Сложно оценить, оказала ли работа Айви Ли благотворный эффект на Рокфеллеров. Его инструкции Младшему кажутся достойными похвалы: «Говорите правду, потому что рано или поздно публика все равно узнает. И если публике не нравится то, что вы делаете, измените методы и приведите их в соответствие с тем, что хотят люди»50. Несомненно, совет прекрасный, но поступал ли так сам Ли? Несколько месяцев в середине 1914 года он выпускал серию под названием «Факты касательно борьбы в Колорадо за свободу на производстве», освещающую рокфеллеровскую версию событий, и широко рассылал ее лицам, формирующим общественное мнение. Многие критики обвиняли Ли, что тот свободно обращается с фактами, когда он серьезно преувеличил выплаты, данные лидерам забастовщиков профсоюзами, выкопал скабрезные истории о предполагаемых ранних днях Матушки Джонс как публичной женщины и списал причины бойни в Ладлоу на перевернутую плитку в палатке, а не на выстрелы солдат. Литературное братство раскритиковало его: Карл Сэндберг опубликовал статью «Айви Ли – лжец за деньги»; Эптон Синклер хлестко окрестил его «Ядовитым плющом»; а Роберт Бенчли позже высмеивал его предположение, что существующая капиталистическая система – это «в действительности ответвление церкви квакеров, продолжающее работу, начатую св. Франциском Ассизским»51.
В самом начале Ли повторил ошибку, из-за которой Рокфеллеры попали в сложную ситуацию: он полагался на необъективные отчеты руководителей КФА. После нескольких неловких оплошностей, в августе 1914 года он поехал на Запад и привез более сбалансированную картину. Ли обнаружил, что Бауэрс и Уэлборн давали искаженную информацию, что рабочие КФА были слишком запуганы, чтобы озвучивать претензии. «Очень важно, – советовал он Младшему, – как можно скорее подготовить подробный план по созданию механизма работы с претензиями»52. Даже если Ли старался скрывать правду, вероятно, он помог привнести в КФА более человечные методы общения с рабочими.

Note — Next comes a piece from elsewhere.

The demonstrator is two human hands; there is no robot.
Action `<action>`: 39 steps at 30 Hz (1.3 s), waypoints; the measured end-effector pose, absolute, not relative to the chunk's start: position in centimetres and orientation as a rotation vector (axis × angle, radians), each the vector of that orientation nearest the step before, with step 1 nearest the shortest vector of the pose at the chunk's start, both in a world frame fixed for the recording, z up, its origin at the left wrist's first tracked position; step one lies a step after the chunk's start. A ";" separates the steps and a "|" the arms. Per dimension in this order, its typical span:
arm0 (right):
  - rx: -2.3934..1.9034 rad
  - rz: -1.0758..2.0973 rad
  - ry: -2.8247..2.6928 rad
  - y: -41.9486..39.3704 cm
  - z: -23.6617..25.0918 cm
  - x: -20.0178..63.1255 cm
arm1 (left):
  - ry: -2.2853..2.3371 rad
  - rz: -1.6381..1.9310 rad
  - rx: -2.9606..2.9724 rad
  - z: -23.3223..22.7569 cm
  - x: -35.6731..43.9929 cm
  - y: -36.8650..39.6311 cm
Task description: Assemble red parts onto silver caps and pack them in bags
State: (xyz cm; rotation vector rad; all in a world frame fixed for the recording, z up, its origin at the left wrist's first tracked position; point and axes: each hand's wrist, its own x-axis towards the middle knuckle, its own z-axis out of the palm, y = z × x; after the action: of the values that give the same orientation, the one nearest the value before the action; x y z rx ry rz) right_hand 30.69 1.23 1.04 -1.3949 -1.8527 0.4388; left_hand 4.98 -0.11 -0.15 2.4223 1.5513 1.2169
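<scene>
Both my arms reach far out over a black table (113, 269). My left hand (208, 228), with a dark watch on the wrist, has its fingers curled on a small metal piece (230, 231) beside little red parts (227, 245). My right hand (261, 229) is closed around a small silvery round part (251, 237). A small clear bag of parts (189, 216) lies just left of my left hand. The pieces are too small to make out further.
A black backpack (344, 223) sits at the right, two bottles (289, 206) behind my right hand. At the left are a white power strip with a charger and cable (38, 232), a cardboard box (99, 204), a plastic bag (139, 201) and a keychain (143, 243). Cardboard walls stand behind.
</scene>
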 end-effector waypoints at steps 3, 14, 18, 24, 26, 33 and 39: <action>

При совместной опеке Кинга и Ли к Младшему вернулось самообладание, и он даже пошел в наступление за улучшение отношений с рабочими – очевидные перемены, ставшие заметными, когда в январе 1915 года он давал показания перед комиссией по производственным отношениям в нью-йоркской ратуше. Комиссия, собранная президентом Вильсоном, состояла из представителей работодателей, рабочих и народа. Председательствовал на слушаниях сенатор Фрэнк П. Уолш, реформатор адвокат из Миссури, получивший признание, когда защищал Джесси Джеймса. Уолш, с внушительной гривой волос и театральными манерами, охотился на Рокфеллера. Кинг, готовя Младшего к этому событию, дал ему краткий список литературы по истории профсоюзов и загадочное напутствие: «Я сообщил… ему, что в том, что касается его, не вижу альтернативы, либо он начнет бурю великой революции в стране, либо станет человеком, который своей бесстрашной позицией вдохнет новые силы в отрасль»53. Ли, со своей стороны, настаивал, чтобы Младший не прятался и не вел себя виновато. Когда возник вопрос о том, через какие двери входить Младшему, когда он приедет в ратушу, Джером Грин сказал: «О, конечно, через заднюю дверь». Ли аж подскочил: «Дни философии задних дверей закончились. Господин Рокфеллер войдет через те же двери, что и все»54. Когда Младший, в котелке и пальто-честерфилд прибыл в ратушу, бледный и напряженный, он прошел по центральному проходу и остановился пожать руки Матушке Джонс и другим организаторам союза в Колорадо.